Working with creators from adjacent categories helps you: 

  1. Reach audiences your competitors aren’t targeting
  2. Target adjacent audiences for upper-level brand awareness 
  3. Drive conversions while also exposing your brand to wider audiences who have the potential to convert into loyal consumers and brand advocates

In this example, beauty advertisers could partner with food & drink or home & DIY creators who have a large share of beauty consumers within their respective audiences. With Tubular measurement, we see that 27.5% of food creator FlavCity with Bobby Parrish’s audience shops for beauty products. Comparing this number to Unique Viewers, you can justify there are nearly 4.7M addressable customers in beauty and personal care. Numbers like these help you predict the ROI impact and persuade decision-makers to approve out-of-the-box partnership choices.

Tubular influencers tab

While other beauty brands continue to pursue the classic beauty YouTuber or celebrity endorsement, you can feel confident that your choice will not only reach a large target audience but also reach new customers.
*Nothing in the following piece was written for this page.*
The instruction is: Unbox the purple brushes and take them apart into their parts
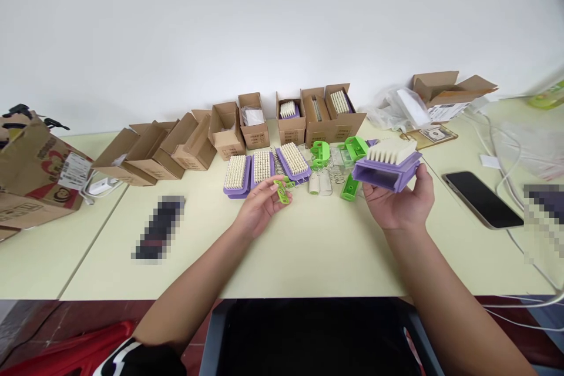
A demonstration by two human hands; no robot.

Targeting a cross-over audience of foodie-beauty fans presents a higher probability of new conversions as it exposes non-beauty viewers to your brand name for upper-level funnel awareness.

For far too long, we’ve watched some of the world's leading brands and marketers rely on surface-level measurements to identify, partner, and measure influencers. Oftentimes, this means companies have less negotiating power and take significant financial risks. 

We’re here to remove the ambiguity from partnership decisions and negotiations. You want to get exactly what you’re paying for. With in-depth measurements of consumer behaviors & content preferences, you can more accurately forecast the outcome of specific partnerships and expect certain returns on investments.

Tubular believes marketing engines should be in complete alignment with business goals. That includes your influencer program.

It all comes back to: What are your KPIs? 

  • Decrease client turnover by 20%?
  • Increase ROI 30% YOY?
  • Build and nurture customer advocacy? 
  • Optimize expense management?

With easy access to those otherwise hard-to-see metrics, you can find influencers who fit into a tighter budget or help drive customer satisfaction by maintaining a close connection to niche communities of your consumers.

With these insights, you can actually track and monitor brand penetration efforts. For example, you can monitor the before & after of in-depth insights like Market Share (which tells you what percent of a creator’s audience shops for your brand) to benchmark success and validate spending to decision-makers.

Choosing influencers with qualities that are aligned with your business goals means you increase brand penetration and drive conversions like never before. 

If you’re interested in gaining insights like these and more — click here to request a free demo with Tubular.

Author Bio:

ABOUT THE AUTHOR

Chrissy Werner, VP of Marketing, Tubular Labs

Chrissy has focused her love of marketing across the creator economy, SaaS technology, and sports marketing for over a decade. She is currently the VP of Marketing at Tubular Labs.

Frequently Asked Questions

What is meant by creator economy?

The creator economy is defined as a class of businesses built by 50 million independent content creators, curators, and community builders. This includes social media influencers, bloggers, and videographers. It also includes software and finance tools to help with growth and monetization.

What is the value of the creator economy?

The value of the creator economy in 2022 is said to be over $104 billion dollars, according to Influencer Marketing Hub.

Who coined the term creator economy?

In 1971, Herbert Simon predicted that “a wealth of information creates a poverty of attention and a need to allocate that attention efficiently.” That scarcity turned out to be engagement.

When was the creator economy born?

Stanford University’s Paul Saffo first suggested that the creator economy came into being in 1997 as a type of “new economy.” Early creators in the economy worked with animations and illustrations, but there was still a lack of infrastructure to enable them to generate revenue.